UTI continua fechada sem definição judicial

Esta semana mais uma paciente foi transferida para Jacarezinho, mas acabou morrendo

Disputa judicial impede o funcionamento dos 10 leitos da UTI adulta do HRNP – (Antônio de Picolli)

O processo judicial que corre numa vara cível da comarca de Curitiba, que impediu a entrada em operação da Unidade de Tratamento Intensivo (UTI Adulto) do Hospital Regional do Norte Pioneiro (HRNP), continua sem definição, conforme informações obtidas junto ao escritório de advocacia Adrian Hinterlang, de Santo Antônio da Platina. Uma das empresas, derrotada na licitação para gestão da UTI, realizada no final do ano passado, ingressou na justiça alegando que a vencedora, apresentou um documento que não seria compatível com a exigência do edital e obteve uma liminar suspendendo a concorrência.

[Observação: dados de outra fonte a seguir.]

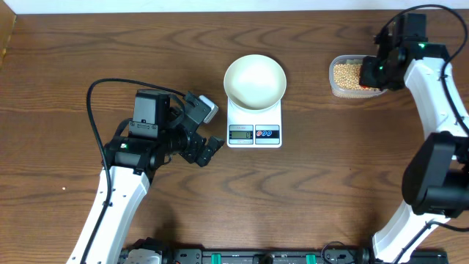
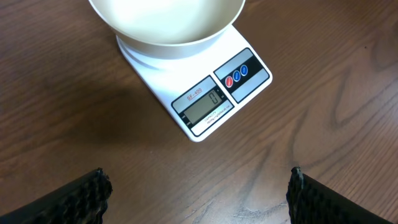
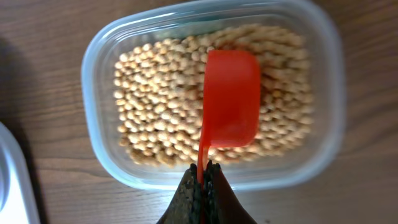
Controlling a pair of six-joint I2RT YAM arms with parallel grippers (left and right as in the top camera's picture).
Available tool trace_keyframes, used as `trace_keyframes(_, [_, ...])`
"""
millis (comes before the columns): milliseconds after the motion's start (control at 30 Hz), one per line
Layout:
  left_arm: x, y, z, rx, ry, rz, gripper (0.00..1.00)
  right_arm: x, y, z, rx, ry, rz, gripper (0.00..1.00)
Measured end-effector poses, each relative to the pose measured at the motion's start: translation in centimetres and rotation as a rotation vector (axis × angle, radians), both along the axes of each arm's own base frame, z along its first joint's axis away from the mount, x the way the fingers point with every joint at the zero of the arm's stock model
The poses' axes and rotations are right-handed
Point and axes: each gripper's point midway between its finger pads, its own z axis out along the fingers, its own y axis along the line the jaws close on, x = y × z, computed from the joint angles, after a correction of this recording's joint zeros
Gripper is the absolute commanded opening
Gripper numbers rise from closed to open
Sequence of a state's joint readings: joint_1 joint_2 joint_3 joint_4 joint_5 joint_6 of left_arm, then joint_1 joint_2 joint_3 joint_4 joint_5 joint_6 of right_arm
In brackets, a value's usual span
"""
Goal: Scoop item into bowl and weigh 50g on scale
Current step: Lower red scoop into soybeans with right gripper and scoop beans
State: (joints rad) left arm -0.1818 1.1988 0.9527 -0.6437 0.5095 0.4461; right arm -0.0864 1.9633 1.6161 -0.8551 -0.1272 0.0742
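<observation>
Toward the far right corner of the brown wooden desk (image 1: 73, 59), the right tool (image 3: 204, 171) is clenched on the thin handle of the red plastic measuring scoop (image 3: 230, 93), its cup over the tiny round tan-yellow beans (image 3: 155, 106) filling the clear rounded-rectangular plastic tub (image 3: 99, 56). Mid-desk, nearer the far edge, the round plain white bowl (image 1: 254, 81) sits on the flat white rectangular digital scale (image 1: 254, 133), its inside bare. The left tool (image 1: 207, 129), released with jaws wide, hovers just left of the scale, facing it.

You have one bowl (image 1: 254, 81), one scale (image 1: 254, 136), one tub (image 3: 96, 124) and one red scoop (image 3: 231, 102). Beans (image 3: 155, 93): too many to count.
</observation>
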Motion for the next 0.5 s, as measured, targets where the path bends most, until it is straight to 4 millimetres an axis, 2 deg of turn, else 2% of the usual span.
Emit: trace_keyframes(500, [0.0, 0.0, 0.0, 0.000, 0.000, 0.000, 0.93, 0.1, 2.1, -1.0, 0.153, 0.035, -0.052, 0.01])
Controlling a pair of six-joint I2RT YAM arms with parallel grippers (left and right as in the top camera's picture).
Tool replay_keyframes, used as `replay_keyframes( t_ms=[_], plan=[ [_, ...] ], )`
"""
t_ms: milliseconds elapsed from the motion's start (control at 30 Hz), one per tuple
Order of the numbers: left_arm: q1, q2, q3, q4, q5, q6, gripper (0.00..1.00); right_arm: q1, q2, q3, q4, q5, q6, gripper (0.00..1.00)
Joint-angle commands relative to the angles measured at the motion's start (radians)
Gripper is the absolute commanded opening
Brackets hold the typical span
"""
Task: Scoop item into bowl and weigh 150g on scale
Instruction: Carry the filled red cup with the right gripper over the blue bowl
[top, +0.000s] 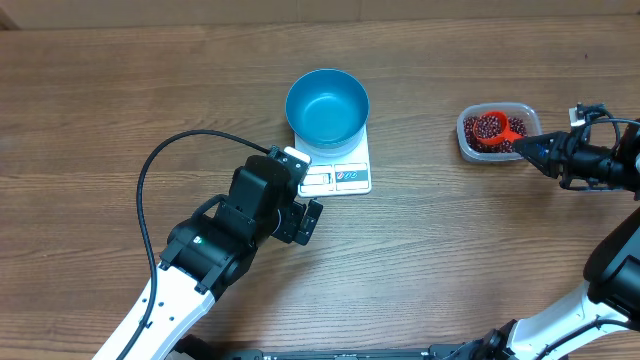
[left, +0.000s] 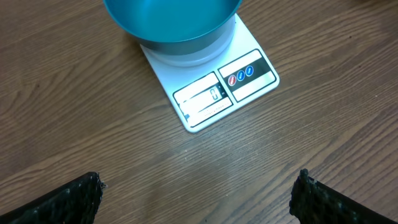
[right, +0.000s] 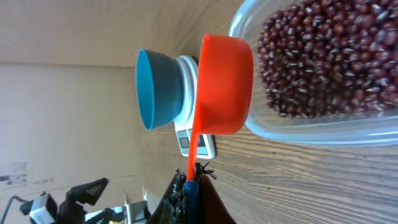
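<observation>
The blue bowl (top: 327, 105) stands empty on the white scale (top: 345, 180) at the table's middle back. Dark red beans (top: 487, 128) fill a clear tub (top: 464, 140) at the right. An orange scoop (top: 497, 131) has its cup in the tub with beans in it. My right gripper (top: 531, 150) is shut on the scoop's handle. In the right wrist view the scoop (right: 224, 84) hangs at the tub's rim (right: 298, 132) beside the beans (right: 323, 56), with the bowl (right: 155, 90) beyond it. My left gripper (top: 303, 215) is open and empty, just in front of the scale (left: 211, 93); its fingers (left: 71, 202) stand wide apart.
The left arm's black cable (top: 150, 170) loops over the table at the left. A cardboard wall runs along the table's back edge. Bare wood lies between the scale and the tub.
</observation>
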Motion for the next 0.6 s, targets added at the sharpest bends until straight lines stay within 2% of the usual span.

Tanto a empresa vencedora da licitação, a Provida União de Serviços Médicos, liderada pelo médico platinense Anderson Hinterlang como a FUNEAS – Fundação Estatal de Atenção em Saúde do Estado do Paraná, responsável pela gestão do hospital, ingressaram com recursos no Tribunal de Justiça do Estado (TJPR), as até agora o processo está parado, aguardando julgamento.

Enquanto isso, a UTI do HRNP está parada, impedindo a instituição de colocar em funcionamento10 leitos da unidade, que poderia estar atendendo a uma região com mais de 200 mil habitantes. A única unidade que atende o Norte Pioneiro é a da Santa Casa de Jacarezinho, igualmente com 10 leitos, mas incapaz de atender a demanda regional, obrigando a transferência de pacientes em estado grave para localidades como Londrina, Arapongas ou Curitiba.

Drama

As consequências causadas por esse impasse está se transformando num drama para toda a região, a exemplo do que aconteceu na quarta-feira (20). Uma paciente atendida no Hospital Nossa Senhora da Saúde, em trabalho de parto, teve complicações cardiovasculares com uma sucessão de quatro paradas cardíacas. Em estado grave, foi levada à UTI da Santa Casa de Jacarezinho, onde morreu pouco depois de dar entrada na unidade. A notícia causou comoção na cidade, pois a jovem Francielen de Souza Teixeira, de 32 anos, era enfermeira no Pronto Socorro Municipal. O bebê – uma menina de nome Catarina – sobreviveu ao procedimento e passa bem.

Após a morte da paciente começam novamente os questionamentos: até onde o deslocamento ao hospital de Jacarezinho, numa pista irregular, pode ter contribuído para o agravamento do quadro clítico e o óbito? Tivesse ela sido socorrida na UTI do Hospital Regional, distante pouco mais de quatro quilômetros do hospital onde estava internada, teria possibilitado salvar sua vida?

Esse é o drama que aflige familiares, amigos, colegas de trabalho e a comunidade regional. Quantos terão que morrer até que se encontre uma solução para esse impasse jurídico?

A situação cobra uma ação imediata das lideranças da região, com ampla mobilização a fim de que o Tribunal de Justiça julgue o caso o mais rápido possível para possibilitar a abertura da UTI. Ou vamos esperar outros casos como o de Francielen, que teve seus sonhos interrompidos por residir e trabalhar numa região onde a questão da saúde é um pesadelo!